DATA PROVIDED below:

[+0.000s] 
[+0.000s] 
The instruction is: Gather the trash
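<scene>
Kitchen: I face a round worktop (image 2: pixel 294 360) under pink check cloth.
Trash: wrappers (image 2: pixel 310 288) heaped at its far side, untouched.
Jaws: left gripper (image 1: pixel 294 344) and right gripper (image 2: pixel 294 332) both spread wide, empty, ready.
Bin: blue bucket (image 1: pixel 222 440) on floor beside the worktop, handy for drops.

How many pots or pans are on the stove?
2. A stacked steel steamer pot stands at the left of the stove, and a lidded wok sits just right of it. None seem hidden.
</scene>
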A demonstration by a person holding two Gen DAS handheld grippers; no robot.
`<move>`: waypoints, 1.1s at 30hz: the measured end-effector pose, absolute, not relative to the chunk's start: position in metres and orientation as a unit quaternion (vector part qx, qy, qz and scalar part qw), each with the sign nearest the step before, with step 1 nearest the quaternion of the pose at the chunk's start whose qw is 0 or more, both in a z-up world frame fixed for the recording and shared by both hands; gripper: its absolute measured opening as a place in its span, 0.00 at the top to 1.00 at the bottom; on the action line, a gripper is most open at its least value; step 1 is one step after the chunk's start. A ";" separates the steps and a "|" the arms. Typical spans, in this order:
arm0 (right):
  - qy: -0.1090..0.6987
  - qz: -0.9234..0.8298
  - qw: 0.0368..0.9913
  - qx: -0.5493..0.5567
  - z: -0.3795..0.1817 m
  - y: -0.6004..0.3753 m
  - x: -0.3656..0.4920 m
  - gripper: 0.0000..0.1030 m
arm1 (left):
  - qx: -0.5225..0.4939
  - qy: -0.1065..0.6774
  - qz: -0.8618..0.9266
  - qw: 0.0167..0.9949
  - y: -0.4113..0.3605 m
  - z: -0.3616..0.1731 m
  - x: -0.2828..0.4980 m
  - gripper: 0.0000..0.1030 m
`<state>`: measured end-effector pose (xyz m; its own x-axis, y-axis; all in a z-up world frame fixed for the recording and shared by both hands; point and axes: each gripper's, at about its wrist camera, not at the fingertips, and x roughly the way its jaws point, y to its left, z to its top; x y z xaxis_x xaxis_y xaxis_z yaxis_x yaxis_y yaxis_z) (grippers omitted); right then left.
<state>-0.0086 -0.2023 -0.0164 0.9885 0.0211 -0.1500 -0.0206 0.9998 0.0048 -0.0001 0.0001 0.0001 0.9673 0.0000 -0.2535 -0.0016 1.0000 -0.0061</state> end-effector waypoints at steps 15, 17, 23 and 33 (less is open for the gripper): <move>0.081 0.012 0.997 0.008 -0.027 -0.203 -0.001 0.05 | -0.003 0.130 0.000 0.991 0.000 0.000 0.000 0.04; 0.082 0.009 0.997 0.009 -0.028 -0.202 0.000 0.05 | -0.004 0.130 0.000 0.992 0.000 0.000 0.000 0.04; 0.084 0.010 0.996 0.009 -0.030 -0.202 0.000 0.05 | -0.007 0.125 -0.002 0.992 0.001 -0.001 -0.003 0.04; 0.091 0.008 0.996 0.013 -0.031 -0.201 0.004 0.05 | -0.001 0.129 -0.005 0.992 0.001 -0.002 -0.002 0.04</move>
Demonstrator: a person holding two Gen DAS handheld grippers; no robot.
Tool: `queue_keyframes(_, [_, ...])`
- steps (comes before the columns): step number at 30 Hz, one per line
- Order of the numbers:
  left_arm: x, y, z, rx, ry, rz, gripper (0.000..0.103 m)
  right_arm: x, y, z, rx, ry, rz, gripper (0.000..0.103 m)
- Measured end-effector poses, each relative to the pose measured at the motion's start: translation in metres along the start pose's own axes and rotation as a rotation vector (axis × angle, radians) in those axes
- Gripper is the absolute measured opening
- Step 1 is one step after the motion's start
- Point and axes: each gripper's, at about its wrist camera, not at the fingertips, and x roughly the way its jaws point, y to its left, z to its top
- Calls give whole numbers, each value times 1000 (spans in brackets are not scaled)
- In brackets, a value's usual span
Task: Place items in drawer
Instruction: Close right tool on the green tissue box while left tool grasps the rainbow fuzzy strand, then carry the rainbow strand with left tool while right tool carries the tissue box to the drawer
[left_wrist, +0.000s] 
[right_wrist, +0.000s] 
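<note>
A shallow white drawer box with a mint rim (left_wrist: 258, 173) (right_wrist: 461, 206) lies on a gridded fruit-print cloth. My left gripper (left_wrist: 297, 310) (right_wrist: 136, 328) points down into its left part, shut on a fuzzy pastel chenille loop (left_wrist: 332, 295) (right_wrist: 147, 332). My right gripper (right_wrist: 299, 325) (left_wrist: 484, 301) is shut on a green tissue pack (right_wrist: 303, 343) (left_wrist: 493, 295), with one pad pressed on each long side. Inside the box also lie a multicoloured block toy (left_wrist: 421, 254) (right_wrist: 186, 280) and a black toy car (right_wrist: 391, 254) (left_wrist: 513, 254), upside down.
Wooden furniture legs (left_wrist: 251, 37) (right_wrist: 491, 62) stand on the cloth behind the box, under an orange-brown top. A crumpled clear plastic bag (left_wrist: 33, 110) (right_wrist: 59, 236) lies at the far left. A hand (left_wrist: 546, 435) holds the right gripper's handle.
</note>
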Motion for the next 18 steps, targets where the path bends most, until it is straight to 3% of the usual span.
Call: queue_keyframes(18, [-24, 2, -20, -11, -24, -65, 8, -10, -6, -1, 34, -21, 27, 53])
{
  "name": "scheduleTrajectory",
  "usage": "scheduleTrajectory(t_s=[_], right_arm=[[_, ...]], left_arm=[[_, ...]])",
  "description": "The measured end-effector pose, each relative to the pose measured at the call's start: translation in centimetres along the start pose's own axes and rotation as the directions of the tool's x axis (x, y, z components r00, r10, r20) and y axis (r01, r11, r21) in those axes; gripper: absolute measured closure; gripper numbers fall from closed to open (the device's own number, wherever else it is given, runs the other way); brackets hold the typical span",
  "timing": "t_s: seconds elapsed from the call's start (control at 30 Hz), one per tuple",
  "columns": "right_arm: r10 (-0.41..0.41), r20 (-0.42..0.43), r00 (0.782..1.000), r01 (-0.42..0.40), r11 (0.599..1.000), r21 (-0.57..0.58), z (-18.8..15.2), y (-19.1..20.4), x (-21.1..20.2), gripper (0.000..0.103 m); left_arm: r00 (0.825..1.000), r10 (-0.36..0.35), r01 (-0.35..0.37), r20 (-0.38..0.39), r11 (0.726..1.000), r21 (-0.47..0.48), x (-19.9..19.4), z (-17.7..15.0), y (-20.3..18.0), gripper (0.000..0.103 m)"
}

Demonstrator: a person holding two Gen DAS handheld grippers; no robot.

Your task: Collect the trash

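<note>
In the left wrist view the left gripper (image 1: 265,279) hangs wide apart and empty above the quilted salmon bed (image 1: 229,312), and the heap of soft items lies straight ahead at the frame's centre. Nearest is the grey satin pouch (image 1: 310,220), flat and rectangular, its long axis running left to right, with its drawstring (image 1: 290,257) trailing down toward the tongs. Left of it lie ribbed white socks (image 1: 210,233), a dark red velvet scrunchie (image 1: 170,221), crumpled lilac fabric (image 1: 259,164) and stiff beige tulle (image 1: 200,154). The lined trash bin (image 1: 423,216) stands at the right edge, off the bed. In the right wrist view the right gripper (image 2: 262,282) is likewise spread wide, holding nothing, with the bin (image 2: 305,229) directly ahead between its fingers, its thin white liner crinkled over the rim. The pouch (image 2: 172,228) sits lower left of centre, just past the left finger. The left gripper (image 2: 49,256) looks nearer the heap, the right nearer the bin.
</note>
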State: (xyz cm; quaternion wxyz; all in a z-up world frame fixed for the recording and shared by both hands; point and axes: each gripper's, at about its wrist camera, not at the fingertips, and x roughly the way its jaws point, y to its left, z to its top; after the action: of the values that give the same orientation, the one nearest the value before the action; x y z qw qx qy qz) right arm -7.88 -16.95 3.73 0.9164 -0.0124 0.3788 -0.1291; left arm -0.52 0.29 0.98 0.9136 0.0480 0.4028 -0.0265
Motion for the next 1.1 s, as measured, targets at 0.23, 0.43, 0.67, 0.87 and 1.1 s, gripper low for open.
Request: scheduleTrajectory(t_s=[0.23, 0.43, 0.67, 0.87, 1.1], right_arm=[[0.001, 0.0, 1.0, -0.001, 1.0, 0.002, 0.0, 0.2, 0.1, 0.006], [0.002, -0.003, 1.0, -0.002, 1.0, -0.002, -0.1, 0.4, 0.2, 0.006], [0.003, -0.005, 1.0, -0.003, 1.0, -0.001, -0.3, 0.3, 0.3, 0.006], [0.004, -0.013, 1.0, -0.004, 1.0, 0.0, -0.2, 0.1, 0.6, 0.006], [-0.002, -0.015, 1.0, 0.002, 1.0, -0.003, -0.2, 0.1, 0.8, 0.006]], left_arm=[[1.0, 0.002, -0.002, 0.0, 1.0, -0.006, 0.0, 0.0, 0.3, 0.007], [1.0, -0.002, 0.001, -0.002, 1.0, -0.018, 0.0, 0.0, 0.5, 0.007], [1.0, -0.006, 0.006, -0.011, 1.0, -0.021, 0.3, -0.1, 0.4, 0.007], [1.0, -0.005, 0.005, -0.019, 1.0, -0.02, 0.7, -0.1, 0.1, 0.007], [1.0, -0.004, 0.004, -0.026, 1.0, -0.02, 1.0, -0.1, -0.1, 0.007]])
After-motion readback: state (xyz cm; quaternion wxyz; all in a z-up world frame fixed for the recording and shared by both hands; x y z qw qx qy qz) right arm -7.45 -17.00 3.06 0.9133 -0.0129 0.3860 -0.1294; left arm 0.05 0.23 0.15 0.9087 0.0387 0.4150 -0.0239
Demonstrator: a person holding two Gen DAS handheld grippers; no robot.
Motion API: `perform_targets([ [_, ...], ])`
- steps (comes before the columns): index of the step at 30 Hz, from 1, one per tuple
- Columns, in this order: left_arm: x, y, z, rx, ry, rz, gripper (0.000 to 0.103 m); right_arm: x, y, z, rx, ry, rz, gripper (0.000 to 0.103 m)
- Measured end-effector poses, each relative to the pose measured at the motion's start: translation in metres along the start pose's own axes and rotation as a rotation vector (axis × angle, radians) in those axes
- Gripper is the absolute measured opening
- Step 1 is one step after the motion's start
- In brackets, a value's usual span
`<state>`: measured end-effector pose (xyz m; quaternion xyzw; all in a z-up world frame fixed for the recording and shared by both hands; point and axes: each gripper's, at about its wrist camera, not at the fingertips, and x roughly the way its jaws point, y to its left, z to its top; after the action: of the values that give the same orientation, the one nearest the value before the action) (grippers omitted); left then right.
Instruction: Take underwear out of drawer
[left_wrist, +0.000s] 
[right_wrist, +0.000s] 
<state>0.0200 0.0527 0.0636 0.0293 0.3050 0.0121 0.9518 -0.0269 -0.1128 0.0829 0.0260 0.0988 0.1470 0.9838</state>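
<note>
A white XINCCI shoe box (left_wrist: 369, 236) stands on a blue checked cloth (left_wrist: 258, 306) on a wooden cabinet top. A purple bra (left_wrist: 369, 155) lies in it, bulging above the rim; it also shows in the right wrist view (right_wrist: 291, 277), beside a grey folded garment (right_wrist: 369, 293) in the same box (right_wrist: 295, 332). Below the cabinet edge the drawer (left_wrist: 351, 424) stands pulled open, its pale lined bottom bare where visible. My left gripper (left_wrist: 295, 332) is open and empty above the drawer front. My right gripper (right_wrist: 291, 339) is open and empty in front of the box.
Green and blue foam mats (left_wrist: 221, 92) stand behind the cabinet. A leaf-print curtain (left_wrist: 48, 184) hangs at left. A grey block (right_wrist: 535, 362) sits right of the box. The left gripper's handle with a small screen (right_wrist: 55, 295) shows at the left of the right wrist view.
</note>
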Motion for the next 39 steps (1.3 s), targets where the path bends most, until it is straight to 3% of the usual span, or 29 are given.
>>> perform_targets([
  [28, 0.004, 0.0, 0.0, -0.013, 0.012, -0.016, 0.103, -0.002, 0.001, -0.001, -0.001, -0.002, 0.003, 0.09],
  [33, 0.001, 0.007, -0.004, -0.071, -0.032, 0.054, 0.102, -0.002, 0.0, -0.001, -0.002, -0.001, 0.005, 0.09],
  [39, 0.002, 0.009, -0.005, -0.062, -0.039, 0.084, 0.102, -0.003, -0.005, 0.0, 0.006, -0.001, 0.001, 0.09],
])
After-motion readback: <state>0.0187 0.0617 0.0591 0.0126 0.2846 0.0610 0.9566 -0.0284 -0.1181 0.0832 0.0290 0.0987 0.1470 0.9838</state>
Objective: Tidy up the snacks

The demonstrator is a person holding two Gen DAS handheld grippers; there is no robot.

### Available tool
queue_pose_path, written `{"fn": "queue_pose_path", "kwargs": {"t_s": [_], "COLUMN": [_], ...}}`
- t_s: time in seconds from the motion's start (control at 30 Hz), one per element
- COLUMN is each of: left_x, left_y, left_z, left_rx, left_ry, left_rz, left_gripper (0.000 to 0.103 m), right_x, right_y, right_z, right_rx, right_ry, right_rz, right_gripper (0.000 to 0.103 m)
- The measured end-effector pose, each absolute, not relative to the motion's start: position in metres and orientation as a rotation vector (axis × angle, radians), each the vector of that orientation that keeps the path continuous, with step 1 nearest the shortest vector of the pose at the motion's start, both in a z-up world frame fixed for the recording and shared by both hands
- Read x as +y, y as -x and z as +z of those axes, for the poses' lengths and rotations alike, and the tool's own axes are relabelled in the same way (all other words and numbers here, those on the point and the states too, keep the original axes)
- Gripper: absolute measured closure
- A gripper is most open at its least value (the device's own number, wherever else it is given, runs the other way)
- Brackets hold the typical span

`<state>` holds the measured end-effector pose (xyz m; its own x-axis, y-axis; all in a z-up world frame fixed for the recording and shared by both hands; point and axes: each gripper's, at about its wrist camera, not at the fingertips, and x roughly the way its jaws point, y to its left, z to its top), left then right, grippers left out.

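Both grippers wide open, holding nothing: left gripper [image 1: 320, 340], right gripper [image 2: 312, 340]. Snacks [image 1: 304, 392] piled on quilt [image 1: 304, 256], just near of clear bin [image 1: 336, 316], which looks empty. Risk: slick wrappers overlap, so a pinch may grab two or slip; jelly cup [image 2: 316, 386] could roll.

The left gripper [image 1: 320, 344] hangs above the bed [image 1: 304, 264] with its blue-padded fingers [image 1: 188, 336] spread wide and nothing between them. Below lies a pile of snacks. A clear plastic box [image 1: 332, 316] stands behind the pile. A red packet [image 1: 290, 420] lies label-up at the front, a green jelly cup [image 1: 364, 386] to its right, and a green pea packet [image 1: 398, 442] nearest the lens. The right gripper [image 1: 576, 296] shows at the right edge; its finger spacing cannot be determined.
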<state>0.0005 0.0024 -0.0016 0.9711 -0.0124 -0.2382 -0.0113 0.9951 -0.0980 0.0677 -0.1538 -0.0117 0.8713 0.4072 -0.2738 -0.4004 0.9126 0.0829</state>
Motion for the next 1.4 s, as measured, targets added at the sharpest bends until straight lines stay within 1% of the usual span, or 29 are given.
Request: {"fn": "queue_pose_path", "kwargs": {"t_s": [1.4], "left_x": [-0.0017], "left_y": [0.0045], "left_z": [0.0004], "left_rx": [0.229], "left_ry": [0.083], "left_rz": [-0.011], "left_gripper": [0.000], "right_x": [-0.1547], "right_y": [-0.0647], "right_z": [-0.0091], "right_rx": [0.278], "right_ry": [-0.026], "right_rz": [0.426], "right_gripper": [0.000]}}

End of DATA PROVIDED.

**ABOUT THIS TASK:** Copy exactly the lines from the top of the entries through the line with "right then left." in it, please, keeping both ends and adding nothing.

**RESPONSE FOR THIS EXERCISE:**
[+0.000s] 
[+0.000s] 
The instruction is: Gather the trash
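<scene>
Kitchen: I face a round worktop (image 2: pixel 294 360) under pink check cloth.
Trash: wrappers (image 2: pixel 310 288) heaped at its far side, untouched.
Jaws: left gripper (image 1: pixel 294 344) and right gripper (image 2: pixel 294 332) both spread wide, empty, ready.
Bin: blue bucket (image 1: pixel 222 440) on floor beside the worktop, handy for drops.

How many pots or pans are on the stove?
2. A stacked steel steamer pot stands at the left of the stove, and a lidded wok sits just right of it. None seem hidden.
</scene>
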A demonstration by a person holding two Gen DAS handheld grippers; no robot.
`<move>`: waypoints, 1.1s at 30hz: the measured end-effector pose, absolute, not relative to the chunk's start: position in metres and orientation as a unit quaternion (vector part qx, qy, qz and scalar part qw), each with the sign nearest the step before, with step 1 nearest the quaternion of the pose at the chunk's start whose qw is 0 or more, both in a z-up world frame fixed for the recording and shared by both hands; gripper: its absolute measured opening as a place in its span, 0.00 at the top to 1.00 at the bottom; on the action line, a gripper is most open at its least value; step 1 is one step after the chunk's start. A ";" separates the steps and a "|" the arms. Typical spans, in this order:
arm0 (right):
  - qy: -0.1090..0.6987
  - qz: -0.9234..0.8298
  - qw: 0.0368..0.9913
  - qx: -0.5493..0.5567
  - z: -0.3795..0.1817 m
  - y: -0.6004..0.3753 m
  - x: -0.3656..0.4920 m
  - gripper: 0.0000..0.1030 m
arm1 (left):
  - qx: -0.5225..0.4939
  - qy: -0.1065..0.6774
  - qz: -0.8618..0.9266
  - qw: 0.0167..0.9949
  - y: -0.4113..0.3605 m
  - z: -0.3616..0.1731 m
  - x: -0.2828..0.4980 m
  - gripper: 0.0000..0.1030 m
`<state>`: measured end-effector pose (xyz m; its own x-axis, y-axis; all in a z-up world frame fixed for the recording and shared by both hands; point and axes: each gripper's, at about its wrist camera, not at the fingertips, and x roughly the way its jaws point, y to its left, z to its top; x y z xaxis_x xaxis_y xaxis_z yaxis_x yaxis_y yaxis_z) (grippers omitted); right then left.

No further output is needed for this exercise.